-- WHAT YOU HAVE TO DO --
Your answer must consist of exactly the lines below, starting with the line with "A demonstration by" and going on through the line with "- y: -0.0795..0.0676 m", and nothing else.
(Beginning of PROVIDED MATERIAL)
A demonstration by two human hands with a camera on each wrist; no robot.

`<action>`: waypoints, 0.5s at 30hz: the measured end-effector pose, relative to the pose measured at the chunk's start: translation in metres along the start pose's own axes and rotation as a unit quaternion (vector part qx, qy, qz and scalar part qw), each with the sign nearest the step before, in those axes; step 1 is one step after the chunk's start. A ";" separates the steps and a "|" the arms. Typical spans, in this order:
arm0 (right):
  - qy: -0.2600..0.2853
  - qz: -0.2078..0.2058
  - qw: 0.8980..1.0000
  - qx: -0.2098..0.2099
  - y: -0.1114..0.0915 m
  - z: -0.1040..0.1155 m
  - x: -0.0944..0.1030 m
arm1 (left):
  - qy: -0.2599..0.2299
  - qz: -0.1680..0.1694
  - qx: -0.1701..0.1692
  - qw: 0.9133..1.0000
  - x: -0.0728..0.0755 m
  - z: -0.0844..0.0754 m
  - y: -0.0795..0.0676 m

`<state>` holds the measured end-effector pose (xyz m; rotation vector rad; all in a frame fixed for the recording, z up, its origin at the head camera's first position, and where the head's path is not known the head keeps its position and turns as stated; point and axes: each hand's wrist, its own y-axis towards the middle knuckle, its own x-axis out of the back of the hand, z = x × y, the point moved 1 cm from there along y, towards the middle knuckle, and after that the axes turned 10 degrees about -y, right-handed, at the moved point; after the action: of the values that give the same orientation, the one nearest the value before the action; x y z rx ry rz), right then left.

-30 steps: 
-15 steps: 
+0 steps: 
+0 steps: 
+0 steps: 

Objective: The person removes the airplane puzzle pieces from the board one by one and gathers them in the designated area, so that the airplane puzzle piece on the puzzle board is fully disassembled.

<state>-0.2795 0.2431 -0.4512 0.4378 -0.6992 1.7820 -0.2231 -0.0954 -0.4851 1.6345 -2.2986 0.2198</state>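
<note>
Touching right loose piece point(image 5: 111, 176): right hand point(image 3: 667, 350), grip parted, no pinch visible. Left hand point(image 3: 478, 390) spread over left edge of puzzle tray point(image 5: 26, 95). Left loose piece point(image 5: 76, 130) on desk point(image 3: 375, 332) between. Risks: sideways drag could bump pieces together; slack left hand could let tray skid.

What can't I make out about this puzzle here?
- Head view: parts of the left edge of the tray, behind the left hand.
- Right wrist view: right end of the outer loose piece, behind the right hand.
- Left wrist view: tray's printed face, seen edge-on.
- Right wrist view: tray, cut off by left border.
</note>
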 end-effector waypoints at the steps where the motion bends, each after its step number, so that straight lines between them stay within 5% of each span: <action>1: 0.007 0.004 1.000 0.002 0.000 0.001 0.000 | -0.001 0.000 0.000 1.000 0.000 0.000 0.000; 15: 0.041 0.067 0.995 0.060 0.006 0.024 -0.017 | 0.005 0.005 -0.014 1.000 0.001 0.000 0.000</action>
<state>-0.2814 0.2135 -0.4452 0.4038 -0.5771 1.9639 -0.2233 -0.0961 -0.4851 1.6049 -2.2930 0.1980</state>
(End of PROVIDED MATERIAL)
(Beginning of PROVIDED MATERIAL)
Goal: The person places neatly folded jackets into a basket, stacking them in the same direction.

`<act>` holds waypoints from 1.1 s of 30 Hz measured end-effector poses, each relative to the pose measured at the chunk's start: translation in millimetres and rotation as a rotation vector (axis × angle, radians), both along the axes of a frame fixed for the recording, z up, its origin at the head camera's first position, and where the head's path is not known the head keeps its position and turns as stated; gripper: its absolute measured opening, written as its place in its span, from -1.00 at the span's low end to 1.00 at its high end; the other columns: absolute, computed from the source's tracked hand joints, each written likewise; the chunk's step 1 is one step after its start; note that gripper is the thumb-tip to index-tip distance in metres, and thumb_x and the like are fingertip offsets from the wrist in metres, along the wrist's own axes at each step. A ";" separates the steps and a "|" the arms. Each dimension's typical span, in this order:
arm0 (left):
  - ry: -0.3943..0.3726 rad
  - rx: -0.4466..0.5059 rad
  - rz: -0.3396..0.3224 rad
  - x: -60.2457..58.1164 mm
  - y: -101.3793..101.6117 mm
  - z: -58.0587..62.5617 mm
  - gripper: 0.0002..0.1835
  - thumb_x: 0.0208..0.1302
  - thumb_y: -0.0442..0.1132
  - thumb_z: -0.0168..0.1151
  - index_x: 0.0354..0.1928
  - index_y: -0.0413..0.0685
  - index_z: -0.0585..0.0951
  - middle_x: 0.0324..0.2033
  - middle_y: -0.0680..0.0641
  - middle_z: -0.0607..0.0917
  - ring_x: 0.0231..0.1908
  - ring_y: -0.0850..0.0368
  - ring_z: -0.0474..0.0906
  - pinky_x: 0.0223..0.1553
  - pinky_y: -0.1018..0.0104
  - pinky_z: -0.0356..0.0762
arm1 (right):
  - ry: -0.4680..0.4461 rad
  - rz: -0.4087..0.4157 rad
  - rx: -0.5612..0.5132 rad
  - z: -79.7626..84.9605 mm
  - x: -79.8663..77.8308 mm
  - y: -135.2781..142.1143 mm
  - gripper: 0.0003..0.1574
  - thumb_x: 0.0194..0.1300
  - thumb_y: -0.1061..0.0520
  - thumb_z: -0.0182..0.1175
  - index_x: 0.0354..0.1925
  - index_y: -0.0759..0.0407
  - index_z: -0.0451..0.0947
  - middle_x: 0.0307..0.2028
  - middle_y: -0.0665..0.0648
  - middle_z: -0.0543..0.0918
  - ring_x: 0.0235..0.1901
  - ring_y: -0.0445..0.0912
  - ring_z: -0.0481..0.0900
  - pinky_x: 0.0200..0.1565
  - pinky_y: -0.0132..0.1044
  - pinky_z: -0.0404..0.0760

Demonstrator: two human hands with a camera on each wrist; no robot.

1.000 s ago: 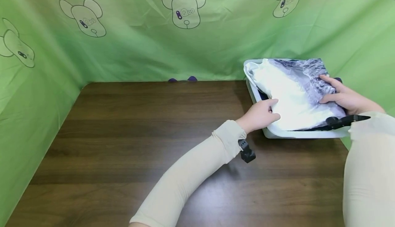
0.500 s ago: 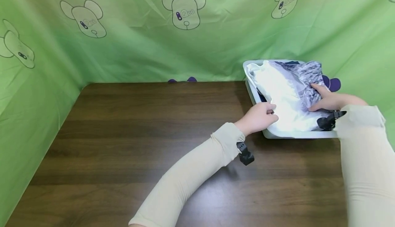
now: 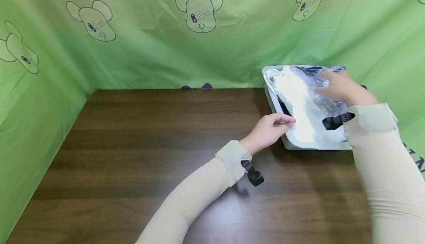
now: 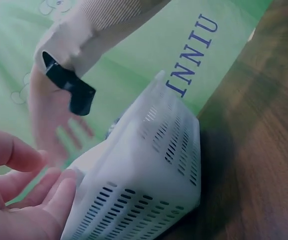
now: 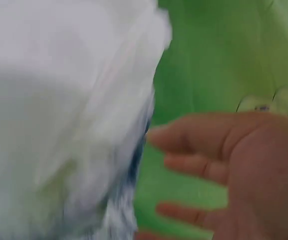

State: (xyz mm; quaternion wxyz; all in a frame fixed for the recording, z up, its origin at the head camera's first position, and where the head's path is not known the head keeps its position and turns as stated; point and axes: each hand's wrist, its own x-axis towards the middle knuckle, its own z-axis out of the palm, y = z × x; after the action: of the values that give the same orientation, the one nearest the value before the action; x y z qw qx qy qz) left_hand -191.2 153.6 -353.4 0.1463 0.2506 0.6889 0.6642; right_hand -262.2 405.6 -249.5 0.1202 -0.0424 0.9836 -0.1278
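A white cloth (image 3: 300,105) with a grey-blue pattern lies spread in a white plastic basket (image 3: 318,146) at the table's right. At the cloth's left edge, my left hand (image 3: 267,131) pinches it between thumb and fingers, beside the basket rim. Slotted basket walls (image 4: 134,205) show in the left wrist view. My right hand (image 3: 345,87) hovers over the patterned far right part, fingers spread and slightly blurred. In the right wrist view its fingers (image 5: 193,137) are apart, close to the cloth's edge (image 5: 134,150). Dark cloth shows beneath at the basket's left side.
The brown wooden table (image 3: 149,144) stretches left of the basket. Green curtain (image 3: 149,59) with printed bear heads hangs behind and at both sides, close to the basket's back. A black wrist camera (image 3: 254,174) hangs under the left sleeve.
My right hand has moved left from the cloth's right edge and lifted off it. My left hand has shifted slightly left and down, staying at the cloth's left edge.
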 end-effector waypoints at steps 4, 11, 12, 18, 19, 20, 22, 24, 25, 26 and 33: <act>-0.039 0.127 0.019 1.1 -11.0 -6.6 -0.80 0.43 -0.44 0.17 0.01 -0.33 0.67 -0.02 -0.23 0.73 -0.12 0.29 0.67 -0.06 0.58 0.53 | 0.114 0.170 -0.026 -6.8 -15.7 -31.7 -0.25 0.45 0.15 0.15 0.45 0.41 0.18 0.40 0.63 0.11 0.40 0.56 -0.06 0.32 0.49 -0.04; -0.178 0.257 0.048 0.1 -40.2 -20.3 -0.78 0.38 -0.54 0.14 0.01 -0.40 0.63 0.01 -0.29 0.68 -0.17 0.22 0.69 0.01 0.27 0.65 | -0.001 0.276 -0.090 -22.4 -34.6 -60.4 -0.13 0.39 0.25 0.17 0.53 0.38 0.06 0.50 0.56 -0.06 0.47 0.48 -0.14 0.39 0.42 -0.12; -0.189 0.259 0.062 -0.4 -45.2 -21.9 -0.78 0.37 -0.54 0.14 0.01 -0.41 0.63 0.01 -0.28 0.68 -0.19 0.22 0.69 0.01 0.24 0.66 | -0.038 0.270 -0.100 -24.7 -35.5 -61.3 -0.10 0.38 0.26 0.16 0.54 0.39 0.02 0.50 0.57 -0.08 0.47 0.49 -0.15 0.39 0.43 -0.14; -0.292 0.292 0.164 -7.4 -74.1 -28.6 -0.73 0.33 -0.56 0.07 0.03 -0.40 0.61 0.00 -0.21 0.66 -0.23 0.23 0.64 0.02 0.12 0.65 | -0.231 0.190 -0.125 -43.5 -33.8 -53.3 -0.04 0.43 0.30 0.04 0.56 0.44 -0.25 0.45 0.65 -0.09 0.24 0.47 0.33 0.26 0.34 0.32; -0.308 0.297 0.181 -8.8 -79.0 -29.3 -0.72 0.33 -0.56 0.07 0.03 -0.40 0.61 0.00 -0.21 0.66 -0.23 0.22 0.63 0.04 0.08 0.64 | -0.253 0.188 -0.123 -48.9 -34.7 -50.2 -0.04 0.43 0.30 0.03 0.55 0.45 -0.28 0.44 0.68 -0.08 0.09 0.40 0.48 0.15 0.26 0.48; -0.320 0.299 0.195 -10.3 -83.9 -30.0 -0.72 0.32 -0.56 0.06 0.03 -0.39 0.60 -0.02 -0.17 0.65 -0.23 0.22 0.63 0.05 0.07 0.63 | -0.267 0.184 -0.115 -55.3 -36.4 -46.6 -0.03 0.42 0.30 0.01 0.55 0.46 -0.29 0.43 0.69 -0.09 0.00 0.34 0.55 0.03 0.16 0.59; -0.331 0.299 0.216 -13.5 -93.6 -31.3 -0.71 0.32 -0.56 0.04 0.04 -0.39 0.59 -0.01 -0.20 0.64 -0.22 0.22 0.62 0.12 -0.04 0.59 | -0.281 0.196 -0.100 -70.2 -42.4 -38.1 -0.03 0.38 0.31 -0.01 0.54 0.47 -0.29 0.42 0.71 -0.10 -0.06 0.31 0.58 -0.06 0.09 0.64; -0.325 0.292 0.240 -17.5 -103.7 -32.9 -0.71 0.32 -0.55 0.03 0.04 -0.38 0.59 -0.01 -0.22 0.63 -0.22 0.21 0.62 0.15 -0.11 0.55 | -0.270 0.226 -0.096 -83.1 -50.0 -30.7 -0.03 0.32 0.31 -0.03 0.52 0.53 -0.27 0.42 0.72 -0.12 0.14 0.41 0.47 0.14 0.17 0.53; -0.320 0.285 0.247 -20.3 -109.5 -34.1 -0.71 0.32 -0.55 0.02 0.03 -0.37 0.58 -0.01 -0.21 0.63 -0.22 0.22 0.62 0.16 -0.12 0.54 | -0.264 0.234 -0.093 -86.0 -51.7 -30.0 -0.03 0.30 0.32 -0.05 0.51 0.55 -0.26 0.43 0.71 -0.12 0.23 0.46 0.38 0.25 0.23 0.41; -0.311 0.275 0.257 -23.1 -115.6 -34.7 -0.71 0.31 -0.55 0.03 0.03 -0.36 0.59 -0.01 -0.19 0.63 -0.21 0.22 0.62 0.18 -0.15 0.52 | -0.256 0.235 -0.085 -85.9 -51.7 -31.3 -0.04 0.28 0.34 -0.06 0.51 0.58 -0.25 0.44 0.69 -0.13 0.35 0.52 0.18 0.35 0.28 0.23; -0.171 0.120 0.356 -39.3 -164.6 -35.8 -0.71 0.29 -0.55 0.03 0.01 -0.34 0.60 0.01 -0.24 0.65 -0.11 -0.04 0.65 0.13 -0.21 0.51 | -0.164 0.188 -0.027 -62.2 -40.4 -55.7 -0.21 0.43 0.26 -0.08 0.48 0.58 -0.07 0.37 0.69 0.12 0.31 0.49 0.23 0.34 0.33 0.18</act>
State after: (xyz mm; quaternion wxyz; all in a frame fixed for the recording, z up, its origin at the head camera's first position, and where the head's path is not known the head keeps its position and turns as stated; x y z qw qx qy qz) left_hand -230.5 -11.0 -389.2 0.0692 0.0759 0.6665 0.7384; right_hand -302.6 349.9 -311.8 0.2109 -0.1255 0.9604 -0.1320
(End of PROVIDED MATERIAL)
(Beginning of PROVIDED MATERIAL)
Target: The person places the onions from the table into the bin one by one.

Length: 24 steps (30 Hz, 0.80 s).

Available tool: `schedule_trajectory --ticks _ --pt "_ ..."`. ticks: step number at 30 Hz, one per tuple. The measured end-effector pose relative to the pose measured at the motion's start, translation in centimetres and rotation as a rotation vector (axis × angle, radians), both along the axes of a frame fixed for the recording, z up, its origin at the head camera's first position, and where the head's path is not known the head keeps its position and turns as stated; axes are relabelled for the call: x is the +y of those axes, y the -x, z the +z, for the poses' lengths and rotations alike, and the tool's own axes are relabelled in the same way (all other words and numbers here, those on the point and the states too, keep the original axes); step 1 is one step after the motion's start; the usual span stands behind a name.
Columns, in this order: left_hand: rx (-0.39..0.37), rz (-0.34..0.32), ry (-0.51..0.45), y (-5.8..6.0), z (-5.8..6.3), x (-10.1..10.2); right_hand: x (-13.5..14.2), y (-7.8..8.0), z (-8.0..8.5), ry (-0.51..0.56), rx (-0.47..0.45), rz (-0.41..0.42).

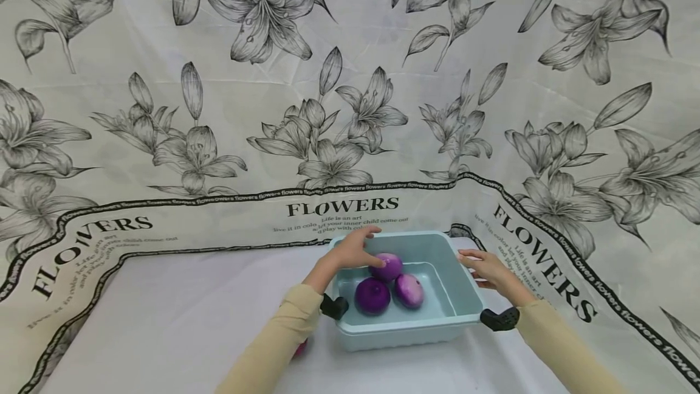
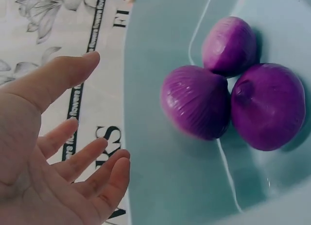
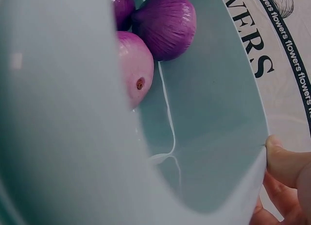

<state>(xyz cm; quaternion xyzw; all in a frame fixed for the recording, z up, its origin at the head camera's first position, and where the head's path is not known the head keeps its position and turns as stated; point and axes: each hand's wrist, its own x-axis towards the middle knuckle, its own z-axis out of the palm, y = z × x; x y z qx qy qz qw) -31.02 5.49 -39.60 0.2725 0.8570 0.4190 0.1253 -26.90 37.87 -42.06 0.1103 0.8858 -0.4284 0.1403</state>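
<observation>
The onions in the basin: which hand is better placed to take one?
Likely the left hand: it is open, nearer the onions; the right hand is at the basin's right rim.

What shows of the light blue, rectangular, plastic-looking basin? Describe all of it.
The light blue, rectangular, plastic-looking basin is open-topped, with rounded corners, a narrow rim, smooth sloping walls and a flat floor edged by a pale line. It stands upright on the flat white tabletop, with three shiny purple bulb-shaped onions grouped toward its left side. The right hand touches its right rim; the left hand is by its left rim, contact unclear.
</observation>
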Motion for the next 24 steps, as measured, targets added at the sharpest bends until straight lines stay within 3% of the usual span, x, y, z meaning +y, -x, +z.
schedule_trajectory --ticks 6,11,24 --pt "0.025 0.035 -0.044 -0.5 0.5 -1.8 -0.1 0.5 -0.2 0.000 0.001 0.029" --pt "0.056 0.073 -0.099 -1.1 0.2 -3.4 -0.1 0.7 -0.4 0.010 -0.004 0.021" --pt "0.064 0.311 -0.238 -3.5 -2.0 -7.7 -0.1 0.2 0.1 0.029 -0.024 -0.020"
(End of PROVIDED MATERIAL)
-- ANSWER TO THIS TASK --
A demonstration by two human hands with a camera on each wrist; no robot.

`<action>`: waypoints, 0.5s at 30hz: the measured end-effector pose, relative to the pose measured at the chunk's start: translation in metres along the start pose's own axes and rotation as a unit quaternion (vector part qx, qy, qz and scalar part qw), each with the sign nearest the step before, in those axes; step 1 is one step after the chunk's start. A ";" separates the steps and a "|" the arms. Typical spans, in this order:
arm0 (right):
  - qy: -0.2600..0.2853
  - qz: -0.2078..0.2058
  - qw: 0.8980..1.0000
  - qx: -0.2098..0.2099
  - y: -0.1114..0.0915 m
  - z: -0.1040..0.1155 m
  - x: -0.0944..0.1030 m
arm1 (left):
  - qy: -0.2599..0.2299
  - qz: -0.1680..0.1694
  - qx: -0.1701..0.1692
  - qw: 0.9133..1.0000
  - x: -0.0728..0.0755 m
  - z: -0.0844..0.0754 m
  - y: -0.0795..0.0676 m

This response is done.